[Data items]
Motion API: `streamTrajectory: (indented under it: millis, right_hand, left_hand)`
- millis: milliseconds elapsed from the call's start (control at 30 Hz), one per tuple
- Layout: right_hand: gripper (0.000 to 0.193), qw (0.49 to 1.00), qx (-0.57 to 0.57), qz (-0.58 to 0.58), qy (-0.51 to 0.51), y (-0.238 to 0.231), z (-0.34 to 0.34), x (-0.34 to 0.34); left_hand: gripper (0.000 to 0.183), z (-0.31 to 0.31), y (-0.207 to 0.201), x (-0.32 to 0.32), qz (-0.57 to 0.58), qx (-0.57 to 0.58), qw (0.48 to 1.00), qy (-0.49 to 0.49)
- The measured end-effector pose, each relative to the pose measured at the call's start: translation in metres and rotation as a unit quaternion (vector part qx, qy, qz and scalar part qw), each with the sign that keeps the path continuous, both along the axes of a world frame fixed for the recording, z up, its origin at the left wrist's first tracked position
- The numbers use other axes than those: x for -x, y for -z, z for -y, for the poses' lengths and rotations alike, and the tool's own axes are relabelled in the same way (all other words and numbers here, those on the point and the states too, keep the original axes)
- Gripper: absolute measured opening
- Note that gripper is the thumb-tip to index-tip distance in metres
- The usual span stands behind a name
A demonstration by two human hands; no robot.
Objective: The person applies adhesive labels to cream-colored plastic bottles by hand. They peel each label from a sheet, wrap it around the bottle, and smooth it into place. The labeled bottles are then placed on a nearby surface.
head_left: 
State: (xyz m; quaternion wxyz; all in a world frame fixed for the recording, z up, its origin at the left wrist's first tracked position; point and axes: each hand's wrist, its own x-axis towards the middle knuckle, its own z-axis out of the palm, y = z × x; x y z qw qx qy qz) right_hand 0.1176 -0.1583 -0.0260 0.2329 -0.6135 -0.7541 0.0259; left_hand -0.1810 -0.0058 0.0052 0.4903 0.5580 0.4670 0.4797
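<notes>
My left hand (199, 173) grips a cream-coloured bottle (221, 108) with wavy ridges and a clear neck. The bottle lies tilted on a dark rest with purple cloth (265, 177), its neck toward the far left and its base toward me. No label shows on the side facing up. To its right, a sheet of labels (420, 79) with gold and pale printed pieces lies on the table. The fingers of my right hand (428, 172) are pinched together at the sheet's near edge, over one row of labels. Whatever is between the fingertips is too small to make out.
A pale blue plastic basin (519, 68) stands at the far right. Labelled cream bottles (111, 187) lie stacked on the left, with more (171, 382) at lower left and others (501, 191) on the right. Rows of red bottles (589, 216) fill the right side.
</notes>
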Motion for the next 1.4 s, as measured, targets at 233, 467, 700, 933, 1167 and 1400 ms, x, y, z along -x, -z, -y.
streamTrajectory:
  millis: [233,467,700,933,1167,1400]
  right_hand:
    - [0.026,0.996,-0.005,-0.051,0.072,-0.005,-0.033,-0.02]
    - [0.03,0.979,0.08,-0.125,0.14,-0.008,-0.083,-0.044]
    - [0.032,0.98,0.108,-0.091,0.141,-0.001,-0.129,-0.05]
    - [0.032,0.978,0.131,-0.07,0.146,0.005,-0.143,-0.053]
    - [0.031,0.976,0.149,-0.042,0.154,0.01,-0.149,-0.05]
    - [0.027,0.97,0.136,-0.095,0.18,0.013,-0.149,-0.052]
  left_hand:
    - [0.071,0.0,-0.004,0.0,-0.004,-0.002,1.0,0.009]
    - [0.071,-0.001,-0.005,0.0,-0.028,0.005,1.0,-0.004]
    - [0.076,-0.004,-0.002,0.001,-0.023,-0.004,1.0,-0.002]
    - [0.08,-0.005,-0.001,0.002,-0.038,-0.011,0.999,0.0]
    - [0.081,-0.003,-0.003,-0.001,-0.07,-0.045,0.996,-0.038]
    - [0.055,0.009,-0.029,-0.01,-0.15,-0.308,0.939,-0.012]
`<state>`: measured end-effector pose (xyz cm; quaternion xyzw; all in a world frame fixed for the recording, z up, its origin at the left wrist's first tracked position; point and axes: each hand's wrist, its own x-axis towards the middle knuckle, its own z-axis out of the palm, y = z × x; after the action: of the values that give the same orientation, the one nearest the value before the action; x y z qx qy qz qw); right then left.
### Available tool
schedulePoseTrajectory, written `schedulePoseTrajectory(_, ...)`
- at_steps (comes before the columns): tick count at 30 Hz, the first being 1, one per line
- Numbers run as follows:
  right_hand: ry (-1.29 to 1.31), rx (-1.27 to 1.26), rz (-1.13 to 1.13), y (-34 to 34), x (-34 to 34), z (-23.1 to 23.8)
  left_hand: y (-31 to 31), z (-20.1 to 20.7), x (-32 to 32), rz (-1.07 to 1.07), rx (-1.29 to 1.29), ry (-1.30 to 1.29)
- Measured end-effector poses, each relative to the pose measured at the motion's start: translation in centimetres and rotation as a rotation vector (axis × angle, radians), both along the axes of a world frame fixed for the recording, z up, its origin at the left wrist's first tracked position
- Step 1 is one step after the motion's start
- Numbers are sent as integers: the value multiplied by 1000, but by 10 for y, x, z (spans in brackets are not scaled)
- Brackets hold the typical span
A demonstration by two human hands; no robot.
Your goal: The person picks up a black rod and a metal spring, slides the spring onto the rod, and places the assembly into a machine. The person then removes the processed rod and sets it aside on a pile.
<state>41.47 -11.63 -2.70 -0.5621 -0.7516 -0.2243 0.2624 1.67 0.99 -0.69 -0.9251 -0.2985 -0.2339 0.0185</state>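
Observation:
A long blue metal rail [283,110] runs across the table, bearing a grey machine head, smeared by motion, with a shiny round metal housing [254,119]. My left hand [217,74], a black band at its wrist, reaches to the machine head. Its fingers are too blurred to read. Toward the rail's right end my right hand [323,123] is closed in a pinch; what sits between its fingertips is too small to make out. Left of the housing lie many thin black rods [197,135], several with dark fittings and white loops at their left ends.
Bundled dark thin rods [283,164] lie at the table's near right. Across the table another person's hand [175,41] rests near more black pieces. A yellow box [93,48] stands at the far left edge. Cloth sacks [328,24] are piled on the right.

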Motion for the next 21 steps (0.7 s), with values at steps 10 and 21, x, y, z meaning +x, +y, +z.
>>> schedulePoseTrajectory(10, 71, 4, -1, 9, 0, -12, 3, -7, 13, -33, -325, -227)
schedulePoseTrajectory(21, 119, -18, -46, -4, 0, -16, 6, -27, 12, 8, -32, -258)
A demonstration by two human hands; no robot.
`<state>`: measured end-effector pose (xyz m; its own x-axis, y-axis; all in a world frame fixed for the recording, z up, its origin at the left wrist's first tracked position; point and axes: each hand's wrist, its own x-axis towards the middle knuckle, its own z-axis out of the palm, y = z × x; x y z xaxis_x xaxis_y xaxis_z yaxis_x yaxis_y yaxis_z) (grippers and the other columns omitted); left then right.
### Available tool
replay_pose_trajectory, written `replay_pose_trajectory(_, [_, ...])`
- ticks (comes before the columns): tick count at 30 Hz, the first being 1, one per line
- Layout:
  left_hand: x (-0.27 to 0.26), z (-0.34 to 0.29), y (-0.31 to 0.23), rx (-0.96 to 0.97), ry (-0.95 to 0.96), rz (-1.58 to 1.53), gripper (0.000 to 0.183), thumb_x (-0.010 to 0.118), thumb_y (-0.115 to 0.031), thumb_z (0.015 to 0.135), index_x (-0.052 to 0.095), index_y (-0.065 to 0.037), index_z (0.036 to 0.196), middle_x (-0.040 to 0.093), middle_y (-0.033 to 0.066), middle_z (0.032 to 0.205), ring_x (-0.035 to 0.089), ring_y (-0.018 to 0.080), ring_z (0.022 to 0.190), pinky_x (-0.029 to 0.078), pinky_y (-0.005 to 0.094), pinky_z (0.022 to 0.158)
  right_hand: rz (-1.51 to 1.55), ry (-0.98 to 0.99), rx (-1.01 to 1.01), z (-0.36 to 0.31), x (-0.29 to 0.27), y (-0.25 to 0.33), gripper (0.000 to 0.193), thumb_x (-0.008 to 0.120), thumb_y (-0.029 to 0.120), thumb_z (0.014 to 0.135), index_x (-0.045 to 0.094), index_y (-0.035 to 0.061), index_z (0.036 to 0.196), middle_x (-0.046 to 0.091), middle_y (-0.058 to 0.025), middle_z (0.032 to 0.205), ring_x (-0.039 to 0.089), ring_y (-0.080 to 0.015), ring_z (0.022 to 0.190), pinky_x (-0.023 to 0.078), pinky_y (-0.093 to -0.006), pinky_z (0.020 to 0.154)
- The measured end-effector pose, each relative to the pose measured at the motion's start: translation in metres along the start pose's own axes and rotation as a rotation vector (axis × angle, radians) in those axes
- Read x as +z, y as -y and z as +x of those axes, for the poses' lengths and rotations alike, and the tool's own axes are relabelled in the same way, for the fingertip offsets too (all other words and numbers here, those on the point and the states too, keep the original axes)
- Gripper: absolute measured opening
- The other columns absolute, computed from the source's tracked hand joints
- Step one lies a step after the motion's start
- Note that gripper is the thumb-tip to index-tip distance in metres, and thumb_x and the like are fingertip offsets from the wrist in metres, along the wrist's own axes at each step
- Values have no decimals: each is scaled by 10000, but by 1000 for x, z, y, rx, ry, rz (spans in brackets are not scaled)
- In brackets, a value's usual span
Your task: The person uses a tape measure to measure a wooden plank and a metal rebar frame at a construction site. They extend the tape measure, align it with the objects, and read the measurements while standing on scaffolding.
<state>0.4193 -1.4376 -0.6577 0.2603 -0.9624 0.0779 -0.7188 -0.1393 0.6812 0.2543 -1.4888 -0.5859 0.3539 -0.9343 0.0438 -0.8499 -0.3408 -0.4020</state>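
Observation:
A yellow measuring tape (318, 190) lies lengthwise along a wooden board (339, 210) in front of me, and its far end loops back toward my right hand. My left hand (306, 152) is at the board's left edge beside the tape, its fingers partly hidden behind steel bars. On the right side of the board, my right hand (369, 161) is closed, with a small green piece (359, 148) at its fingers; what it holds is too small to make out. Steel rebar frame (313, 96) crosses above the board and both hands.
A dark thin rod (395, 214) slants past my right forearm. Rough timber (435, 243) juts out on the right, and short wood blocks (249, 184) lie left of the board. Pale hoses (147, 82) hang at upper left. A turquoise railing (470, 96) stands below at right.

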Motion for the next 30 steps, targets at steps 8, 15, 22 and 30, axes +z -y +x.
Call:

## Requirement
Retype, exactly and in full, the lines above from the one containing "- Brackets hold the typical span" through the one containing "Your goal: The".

## Solution for this problem
- Brackets hold the typical span
A demonstration by two human hands; no robot.
Your goal: The person picks up a black rod and a metal spring, slides the spring onto the rod, and places the assembly into a machine. The person then removes the processed rod and sets it aside on a pile.

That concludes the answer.